Fine-Tuning on Diverse Reasoning Chains Drives Within-Inference CoT Refinement in LLMs (2407.03181v2)

Published 3 Jul 2024 in cs.CL

Abstract: Requiring a LLM to generate intermediary reasoning steps, known as Chain of Thought (CoT), has been shown to be an effective way of boosting performance. Previous approaches have focused on generating multiple independent CoTs, combining them through ensembling or other post-hoc strategies to enhance reasoning. In this work, we introduce a novel approach where LLMs are fine-tuned to generate a sequence of Diverse Chains of Thought (DCoT) within a single inference step, which is fundamentally different from prior work that primarily operate on parallel CoT generations. DCoT allows LLMs to gain the ability to perform within-inference refinement of reasoning chains without requiring external feedback. Through a rigorous set of experiments spanning a wide range of tasks that require various reasoning types, we show that fine-tuning on DCoT improves performance over the CoT baseline across model families and scales (1.3B to 70B). These improvements are particularly impactful for tasks with a large result state space, such as those involving numeric answers. Our work is also significant because both quantitative analyses and manual evaluations reveal the observed gains stem from the models' ability to refine an initial reasoning chain by generating a second, improved chain within the same inference step, demonstrating previously elusive self-improvement. Our code and data are publicly available at https://github.com/UKPLab/acl2025-diverse-cot.

Citations (4)

View on Semantic Scholar

Summary

The paper introduces Divergent Chain of Thought, a fine-tuning method that enables LLMs to generate multiple reasoning paths and self-correct for enhanced accuracy.
The paper demonstrates that even smaller LLMs benefit from DCoT, achieving significant performance improvements across tasks including mathematics and multi-hop reasoning.
The paper highlights DCoT's potential to democratize AI by enabling self-correction without external feedback, thereby broadening the applicability of LLMs.

Fine-Tuning with Divergent Chains of Thought Boosts Reasoning Through Self-Correction in LLMs

This paper introduces a novel approach to enhancing the reasoning capabilities of LLMs titled Divergent Chain of Thought (DCoT). This method builds on the foundation of Chain of Thought (CoT) prompting, which improves performance by generating intermediate reasoning steps. However, the proposed DCoT method advances this approach by facilitating the generation and comparison of multiple reasoning chains in a single inference step, thus potentially increasing accuracy in the final solutions provided by the model.

Methodology

The key innovation of the DCoT framework is in its ability to instruct LLMs to produce several divergent reasoning paths before arriving at a final decision. This is inspired by the cognitive theories of Divergent and Convergent Thinking, which suggest a multi-phase approach to problem-solving. The process involves generating numerous ideas (divergent phase) and synthesizing them to derive a single solution (convergent phase).

For implementation, DCoT requires fine-tuning models with datasets that contain multiple reasoning paths per question, allowing the model to learn how to generate and select among various potential solutions. This methodology addresses the limitation faced by prior models which could not generate multiple inference chains simultaneously due to the complexity of the task.

Results

The experimentation spanned across models with parameter sizes ranging from 1.3B to 70B, demonstrating consistent improvement over baseline CoT models. Notably, the empirical results substantiate that even smaller, more accessible LLMs benefit from this fine-tuning approach. The performance boost was significant across a variety of tasks, indicative of the method's broad applicability.

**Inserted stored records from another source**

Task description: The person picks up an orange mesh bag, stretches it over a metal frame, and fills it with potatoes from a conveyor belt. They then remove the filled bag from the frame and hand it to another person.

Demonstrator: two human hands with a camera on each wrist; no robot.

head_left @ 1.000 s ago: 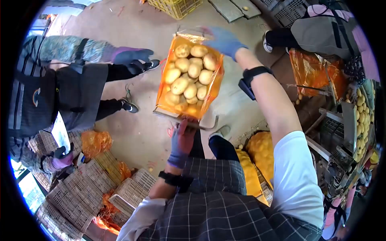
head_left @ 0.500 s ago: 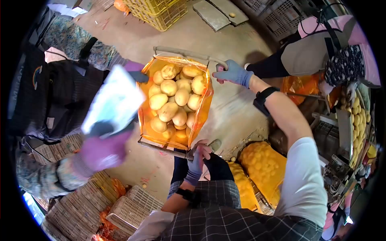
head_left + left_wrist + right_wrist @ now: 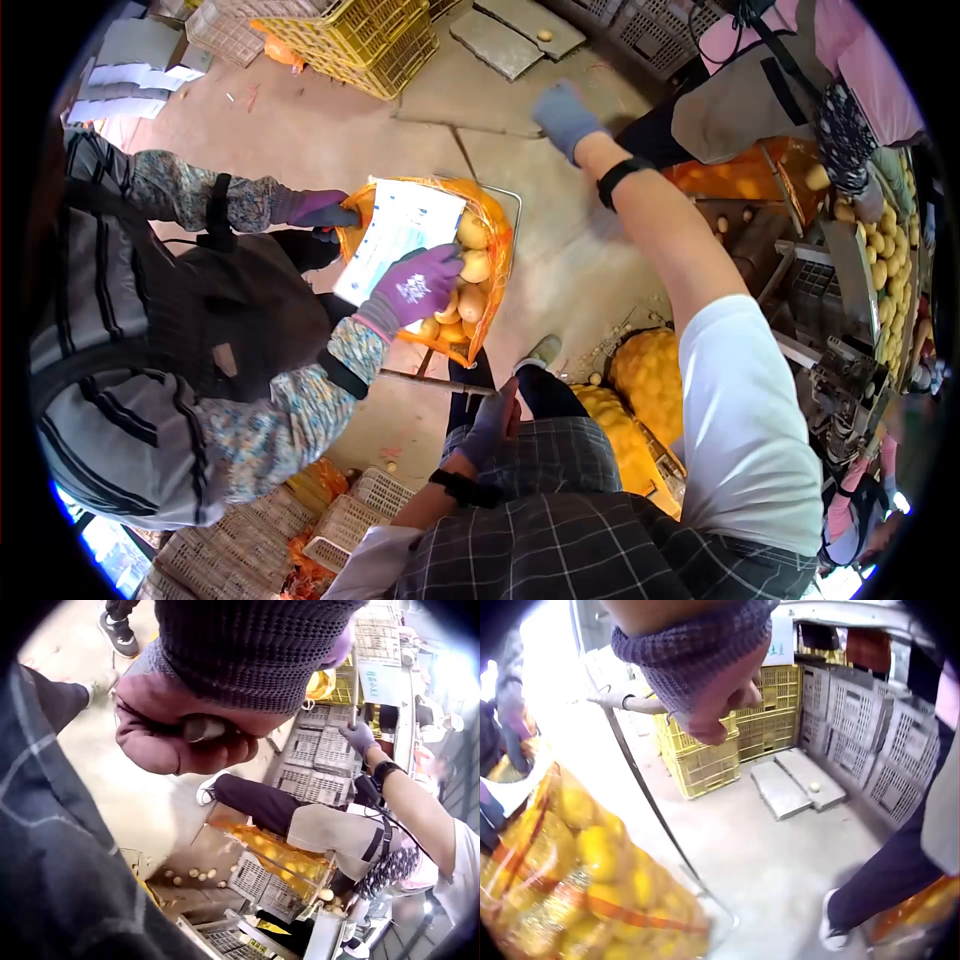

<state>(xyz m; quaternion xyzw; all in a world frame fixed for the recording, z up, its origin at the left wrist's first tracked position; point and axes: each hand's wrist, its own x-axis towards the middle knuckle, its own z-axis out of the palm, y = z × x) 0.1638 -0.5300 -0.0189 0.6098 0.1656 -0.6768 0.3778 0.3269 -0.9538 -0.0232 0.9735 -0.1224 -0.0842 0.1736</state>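
Observation:
My right hand, in a grey-blue glove, grips the end of a metal rod handle. Close to my thighs, my left hand curls round a second rod; the rod's end shows in its fist in the left wrist view. Between the rods stands an open orange mesh bag full of potatoes. Another person's purple-gloved hand presses a white printed sheet over the potatoes, hiding many. That person's other hand is at the bag's left edge.
Yellow crates and concrete slabs lie ahead. Filled potato bags stand by my right leg. At right, another person works beside a machine with potatoes. Grey crates are stacked at lower left.
The other person has brought the white sheet from the left onto the potatoes. The bag has dropped lower and its mouth now sits apart from the rods that my hands hold.

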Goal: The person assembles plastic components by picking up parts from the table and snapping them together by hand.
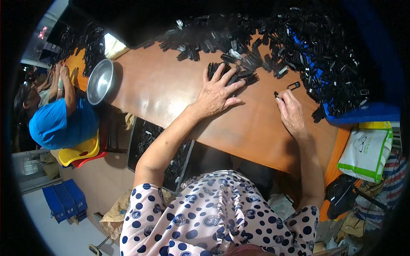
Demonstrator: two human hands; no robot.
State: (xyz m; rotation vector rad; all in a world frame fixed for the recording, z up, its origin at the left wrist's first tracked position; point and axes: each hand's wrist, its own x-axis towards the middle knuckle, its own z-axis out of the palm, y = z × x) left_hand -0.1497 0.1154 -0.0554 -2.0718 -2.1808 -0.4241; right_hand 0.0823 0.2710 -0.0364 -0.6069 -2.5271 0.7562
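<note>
Brown wooden table (pixel 162 91) carries a long heap of black clips (pixel 299 38) along its far edge, within reach. Her left hand (pixel 217 94) lies spread, fingers open, over a small pile (pixel 232 72) to hold it, while the right hand (pixel 290 112) pinches one clip (pixel 276 94) for a closer look.

We see bare bench (pixel 171 91) between the steel bowl (pixel 100 81) and our left hand (pixel 218 94). A heap of black clips (pixel 307 38) crowds the far edge, spilling over the blue tray (pixel 363 113) on the right.

Bright, sharp centre (dark fisheye rim)
</note>
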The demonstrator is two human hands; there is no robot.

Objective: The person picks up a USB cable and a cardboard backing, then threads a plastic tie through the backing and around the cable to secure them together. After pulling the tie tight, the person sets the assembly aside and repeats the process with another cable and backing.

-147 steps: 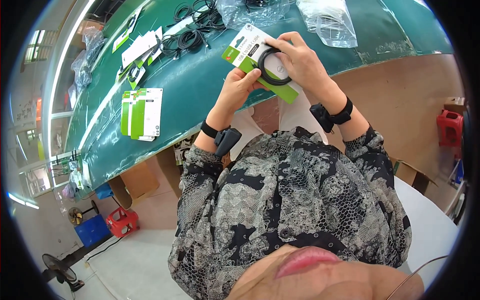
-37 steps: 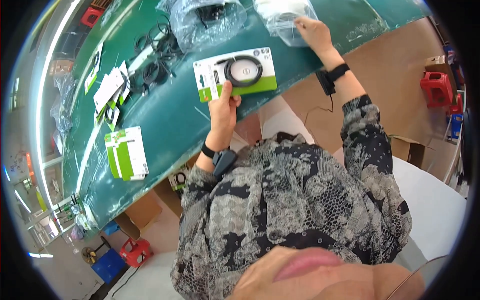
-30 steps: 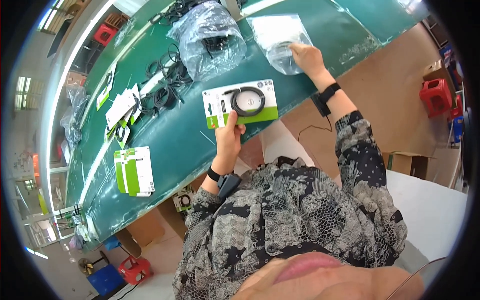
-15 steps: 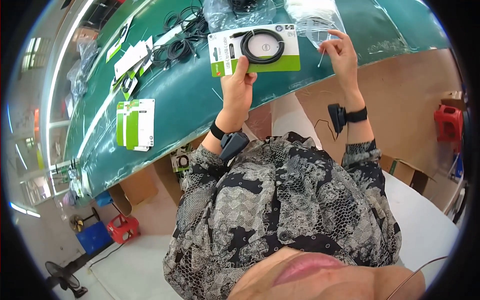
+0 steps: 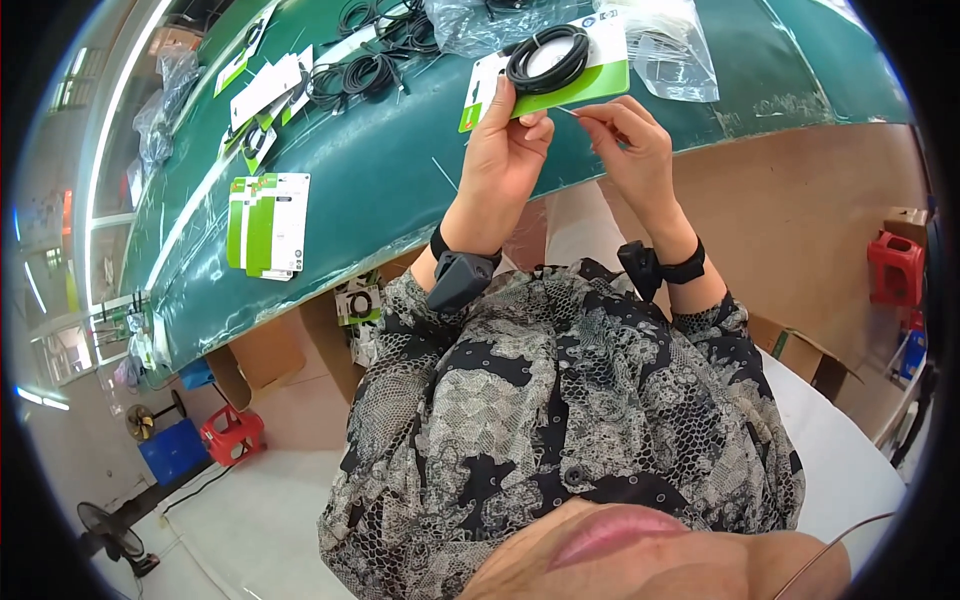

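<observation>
My left hand (image 5: 497, 170) is closed on a white-and-green cardboard backing card (image 5: 606, 65), with the thumb on its front near the left end. On the card lies a coiled black cable (image 5: 540, 86). Close by on the right, my right hand (image 5: 638, 150) pinches a thin white cable tie (image 5: 567, 111) between thumb and forefinger. The tie's tip points at the card's lower edge, and part of it is hidden by the fingers. Both hands are above the front edge of the green table (image 5: 390, 190).
A stack of green-and-white cards (image 5: 270, 225) lies left on the table. Loose cards (image 5: 265, 95) and black cable coils (image 5: 370, 75) are behind it. Clear bags (image 5: 480, 30) and a bag of white ties (image 5: 680, 60) lie at the back. Cardboard boxes (image 5: 800, 350) stand below.
My right hand has moved left and nearer the card with the tie. My left hand has shifted the card slightly right, and its face now tilts away more.
</observation>
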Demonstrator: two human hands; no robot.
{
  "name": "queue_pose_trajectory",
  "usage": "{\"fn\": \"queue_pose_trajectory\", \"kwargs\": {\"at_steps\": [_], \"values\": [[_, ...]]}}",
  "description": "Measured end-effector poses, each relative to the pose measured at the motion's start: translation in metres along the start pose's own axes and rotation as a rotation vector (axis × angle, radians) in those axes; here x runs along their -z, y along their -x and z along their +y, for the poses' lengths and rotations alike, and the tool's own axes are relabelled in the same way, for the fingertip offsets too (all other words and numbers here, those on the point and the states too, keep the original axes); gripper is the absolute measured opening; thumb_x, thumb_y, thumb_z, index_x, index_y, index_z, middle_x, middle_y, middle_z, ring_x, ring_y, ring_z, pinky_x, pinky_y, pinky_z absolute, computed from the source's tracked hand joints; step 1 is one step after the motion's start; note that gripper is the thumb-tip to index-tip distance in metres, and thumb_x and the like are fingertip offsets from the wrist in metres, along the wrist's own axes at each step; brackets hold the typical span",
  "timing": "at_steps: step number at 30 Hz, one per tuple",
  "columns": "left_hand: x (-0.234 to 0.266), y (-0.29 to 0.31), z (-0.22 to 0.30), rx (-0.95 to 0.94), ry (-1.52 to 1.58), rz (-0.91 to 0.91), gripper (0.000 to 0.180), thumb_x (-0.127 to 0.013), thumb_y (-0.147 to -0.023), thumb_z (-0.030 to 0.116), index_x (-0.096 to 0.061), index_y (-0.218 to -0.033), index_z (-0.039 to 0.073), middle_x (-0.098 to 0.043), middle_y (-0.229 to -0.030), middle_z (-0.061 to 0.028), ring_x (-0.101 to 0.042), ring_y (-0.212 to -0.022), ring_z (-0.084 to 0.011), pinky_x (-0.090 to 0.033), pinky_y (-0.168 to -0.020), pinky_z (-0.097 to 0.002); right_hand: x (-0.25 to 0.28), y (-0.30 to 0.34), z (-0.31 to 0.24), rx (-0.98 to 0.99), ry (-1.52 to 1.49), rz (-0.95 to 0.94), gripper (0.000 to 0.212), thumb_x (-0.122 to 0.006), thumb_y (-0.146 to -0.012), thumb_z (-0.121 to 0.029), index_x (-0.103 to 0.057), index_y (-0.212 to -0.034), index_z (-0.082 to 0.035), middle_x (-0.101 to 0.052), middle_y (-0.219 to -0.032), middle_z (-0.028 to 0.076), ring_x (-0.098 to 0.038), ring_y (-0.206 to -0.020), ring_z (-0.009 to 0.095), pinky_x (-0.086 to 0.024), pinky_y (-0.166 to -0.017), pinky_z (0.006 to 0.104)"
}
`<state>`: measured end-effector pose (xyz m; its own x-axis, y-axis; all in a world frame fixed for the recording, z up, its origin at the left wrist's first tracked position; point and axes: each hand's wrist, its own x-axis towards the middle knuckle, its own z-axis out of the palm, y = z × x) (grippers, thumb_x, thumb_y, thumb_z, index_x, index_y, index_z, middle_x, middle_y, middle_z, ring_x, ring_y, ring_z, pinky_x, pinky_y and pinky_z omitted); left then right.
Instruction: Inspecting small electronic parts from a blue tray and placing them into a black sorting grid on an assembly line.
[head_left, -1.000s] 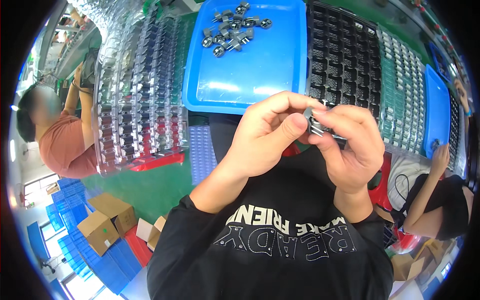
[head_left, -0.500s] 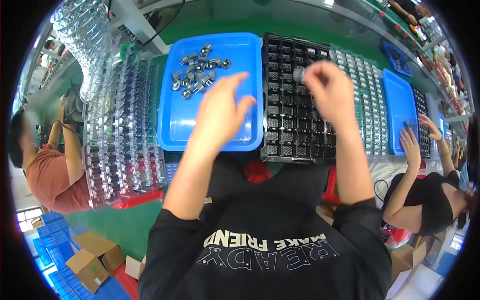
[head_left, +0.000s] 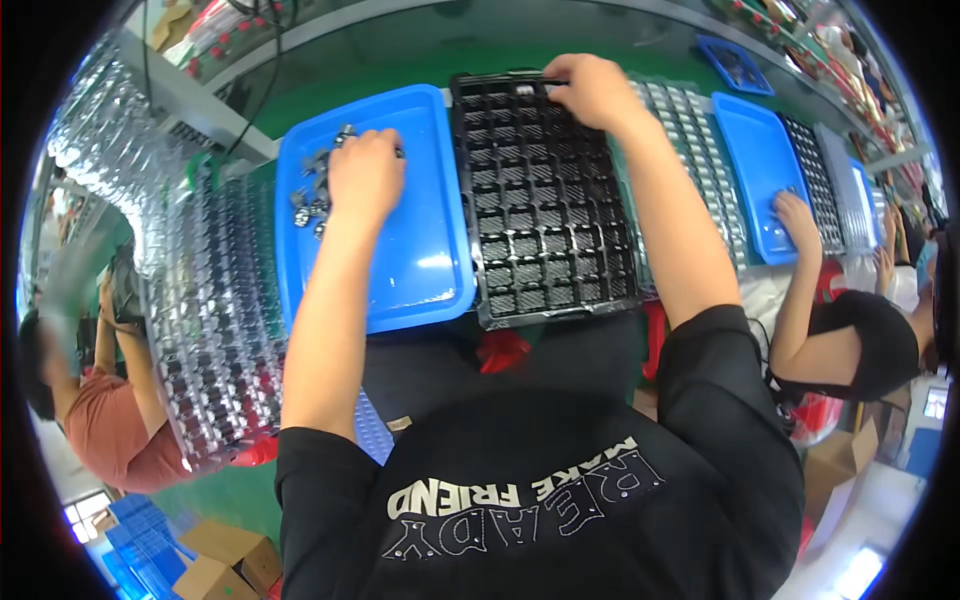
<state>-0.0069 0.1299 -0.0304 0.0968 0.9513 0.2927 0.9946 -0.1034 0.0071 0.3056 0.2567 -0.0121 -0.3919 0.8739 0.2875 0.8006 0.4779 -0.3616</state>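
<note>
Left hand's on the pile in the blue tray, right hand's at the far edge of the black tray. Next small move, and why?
Probably close the left hand on one of the small metal parts and lift it. The hand already lies over the pile in the blue tray, while the right hand rests at the far edge of the black compartment tray, whose visible cells look mostly empty.

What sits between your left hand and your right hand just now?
Head view: bare blue tray floor, then the black compartment tray's far cells, between left hand and right hand.

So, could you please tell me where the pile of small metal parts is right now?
In the head view, the small metal parts lie in the far left corner of the blue tray, under the left hand, left of the black compartment tray.
</note>
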Motion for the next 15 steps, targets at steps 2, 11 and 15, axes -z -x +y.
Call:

Quantitatively, the work showed improvements in task performance across various datasets, including mathematics, logic, and multi-hop reasoning tasks. Furthermore, the introduction of DCoT allowed some models to enhance their accuracy without additional external feedback, indicating a self-correcting capability—a novel advancement in the field.

Implications and Future Directions

The implications of this research are multifaceted. Practically, the introduction of DCoT empowers smaller models to achieve enhanced performance, making high-quality reasoning tasks more accessible without requiring extensive computational resources. This democratizes access to powerful AI and broadens the range of applications for which these LLMs can be effectively utilized.

Theoretically, the success of this method suggests that further exploration into divergent thinking strategies might unlock additional reasoning capabilities in LLMs. The framework presents a new paradigm where multi-step reasoning does not rely solely on external oversight or feedback loops.

Future research may explore the integration of DCoT within larger, more context-rich models or alternative reasoning paradigms such as code prompting or graph-based reasoning. Additionally, investigating the differential impacts of various scales of divergent reasoning (i.e., number of reasoning chains generated) could offer deeper insights into optimizing model training and inference strategies.

This research underscores the value of fine-tuning with complex reasoning data and sets the stage for subsequent advancements in enhancing AI reasoning through refined model training techniques.